Problem requirements.
Omit the images and output every line of the data below exactly.

^^^^

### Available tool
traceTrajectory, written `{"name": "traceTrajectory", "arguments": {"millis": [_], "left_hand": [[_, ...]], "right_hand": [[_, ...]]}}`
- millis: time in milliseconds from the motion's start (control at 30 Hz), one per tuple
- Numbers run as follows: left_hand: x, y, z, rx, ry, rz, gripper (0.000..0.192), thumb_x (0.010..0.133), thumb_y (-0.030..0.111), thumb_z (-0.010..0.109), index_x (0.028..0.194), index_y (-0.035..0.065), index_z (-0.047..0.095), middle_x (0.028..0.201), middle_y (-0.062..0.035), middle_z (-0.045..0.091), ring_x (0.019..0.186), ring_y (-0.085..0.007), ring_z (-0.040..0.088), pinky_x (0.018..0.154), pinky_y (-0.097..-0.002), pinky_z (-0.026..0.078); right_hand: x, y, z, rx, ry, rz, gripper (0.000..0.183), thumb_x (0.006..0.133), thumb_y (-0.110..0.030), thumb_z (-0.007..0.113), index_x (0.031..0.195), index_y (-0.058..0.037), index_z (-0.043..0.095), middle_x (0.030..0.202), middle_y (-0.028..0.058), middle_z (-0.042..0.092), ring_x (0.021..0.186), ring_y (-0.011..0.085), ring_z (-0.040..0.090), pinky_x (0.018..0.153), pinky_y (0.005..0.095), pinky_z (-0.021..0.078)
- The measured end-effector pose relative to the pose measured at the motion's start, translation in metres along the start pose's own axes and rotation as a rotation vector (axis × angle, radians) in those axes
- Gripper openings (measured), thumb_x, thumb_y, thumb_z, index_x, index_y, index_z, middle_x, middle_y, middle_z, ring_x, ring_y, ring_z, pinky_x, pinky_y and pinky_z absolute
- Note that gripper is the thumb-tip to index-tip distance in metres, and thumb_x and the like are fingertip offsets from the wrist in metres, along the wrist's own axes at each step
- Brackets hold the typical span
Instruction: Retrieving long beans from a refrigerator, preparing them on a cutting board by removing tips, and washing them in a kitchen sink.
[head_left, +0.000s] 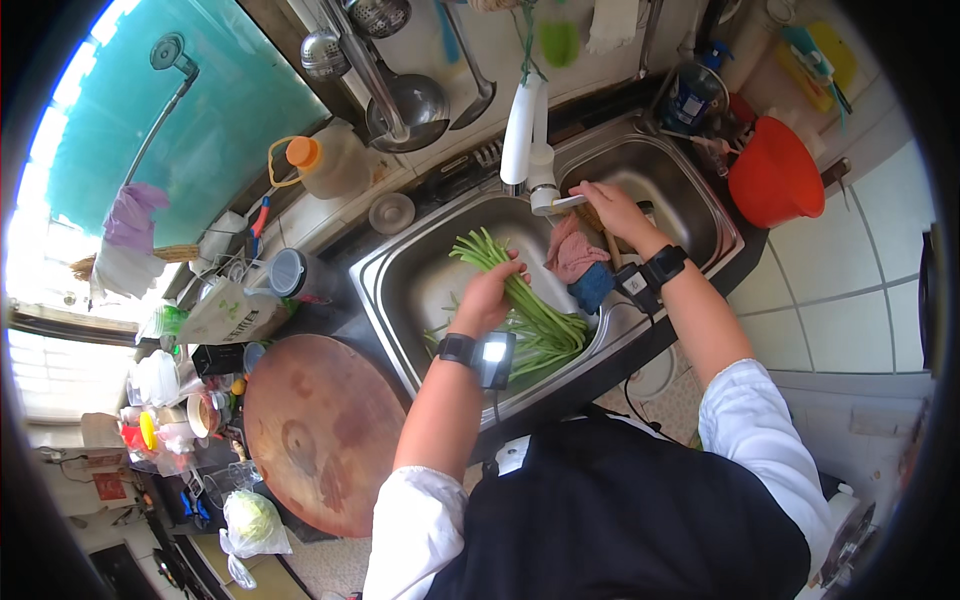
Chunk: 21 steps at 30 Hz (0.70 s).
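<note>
My left hand (490, 291) is closed around a bunch of long green vegetable stalks (536, 311). Their cut ends fan out past my fingers, and the other ends hang into the left basin of a steel double sink (442, 270). More stalks lie loose on that basin's floor, partly hidden by my wrist. My right hand (613, 210) has its fingers on the lever (568, 202) of the white faucet (541, 169). Below the lever, a pink cloth (573, 246) and a blue cloth (590, 286) drape over the divider between the basins. Whether water runs cannot be told.
Left of the sink is a round wooden chopping board (322, 435). A lidded plastic jar (289, 272) and an orange-capped jug (337, 161) stand behind. Ladles (409, 112) hang above. On the right is a red plastic basin (776, 172). A brush handle (613, 249) leans by the cloths.
</note>
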<state>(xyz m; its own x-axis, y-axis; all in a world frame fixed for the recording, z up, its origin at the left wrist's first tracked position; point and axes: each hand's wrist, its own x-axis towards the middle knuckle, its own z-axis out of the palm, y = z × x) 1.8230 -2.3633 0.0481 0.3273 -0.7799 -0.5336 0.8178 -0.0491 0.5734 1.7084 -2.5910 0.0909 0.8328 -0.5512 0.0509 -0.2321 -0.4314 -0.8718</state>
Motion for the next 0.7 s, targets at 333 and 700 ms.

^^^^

Final answer.
### Available tool
traceTrajectory, written `{"name": "traceTrajectory", "arguments": {"millis": [_], "left_hand": [[_, ...]], "right_hand": [[_, ...]]}}`
- millis: time in milliseconds from the motion's start (control at 30 Hz), one per tuple
- Numbers run as follows: left_hand: x, y, z, rx, ry, rz, gripper (0.000..0.192), thumb_x (0.010..0.133), thumb_y (-0.030..0.111), thumb_z (-0.010..0.109), index_x (0.028..0.194), index_y (-0.035..0.065), index_z (-0.047..0.095), middle_x (0.028..0.201), middle_y (-0.062..0.035), middle_z (-0.045..0.091), ring_x (0.019..0.186), ring_y (-0.085..0.007), ring_z (-0.040..0.088), pinky_x (0.018..0.154), pinky_y (-0.097..-0.002), pinky_z (-0.026..0.078); right_hand: x, y, z, rx, ry, rz, gripper (0.000..0.183), thumb_x (0.006..0.133), thumb_y (-0.110..0.030), thumb_z (-0.007..0.113), index_x (0.031..0.195), index_y (-0.058..0.037), index_z (-0.043..0.095), middle_x (0.030..0.202), middle_y (-0.028..0.058), middle_z (-0.042..0.092), ring_x (0.021..0.186), ring_y (-0.011..0.085), ring_z (-0.040..0.090), pinky_x (0.018..0.153), pinky_y (0.005..0.095), pinky_z (-0.021..0.078)
- The measured end-effector pose relative to the pose measured at the motion's start, translation in metres along the start pose's own axes and rotation as a rotation vector (axis × angle, radians) in those axes
- Gripper openings (measured), thumb_x, thumb_y, thumb_z, index_x, index_y, index_z, middle_x, middle_y, middle_z, ring_x, ring_y, ring_z, pinky_x, pinky_y and pinky_z absolute
- Note that gripper is the thumb-tip to index-tip distance in metres, and thumb_x and the like are fingertip offsets from the wrist in metres, along the wrist's own axes at each step
- Brackets hold the typical span
Instruction: Retrieving long beans from a refrigerator, preparing them on a cutting board by removing tips, and washing them in a kitchen sink.
[head_left, +0.000s] 
Chunk: 21 steps at 30 Hz (0.70 s).
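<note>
My left hand (490, 291) is closed around a bunch of long green vegetable stalks (536, 311). Their cut ends fan out past my fingers, and the other ends hang into the left basin of a steel double sink (442, 270). More stalks lie loose on that basin's floor, partly hidden by my wrist. My right hand (613, 210) has its fingers on the lever (568, 202) of the white faucet (541, 169). Below the lever, a pink cloth (573, 246) and a blue cloth (590, 286) drape over the divider between the basins. Whether water runs cannot be told.
Left of the sink is a round wooden chopping board (322, 435). A lidded plastic jar (289, 272) and an orange-capped jug (337, 161) stand behind. Ladles (409, 112) hang above. On the right is a red plastic basin (776, 172). A brush handle (613, 249) leans by the cloths.
</note>
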<state>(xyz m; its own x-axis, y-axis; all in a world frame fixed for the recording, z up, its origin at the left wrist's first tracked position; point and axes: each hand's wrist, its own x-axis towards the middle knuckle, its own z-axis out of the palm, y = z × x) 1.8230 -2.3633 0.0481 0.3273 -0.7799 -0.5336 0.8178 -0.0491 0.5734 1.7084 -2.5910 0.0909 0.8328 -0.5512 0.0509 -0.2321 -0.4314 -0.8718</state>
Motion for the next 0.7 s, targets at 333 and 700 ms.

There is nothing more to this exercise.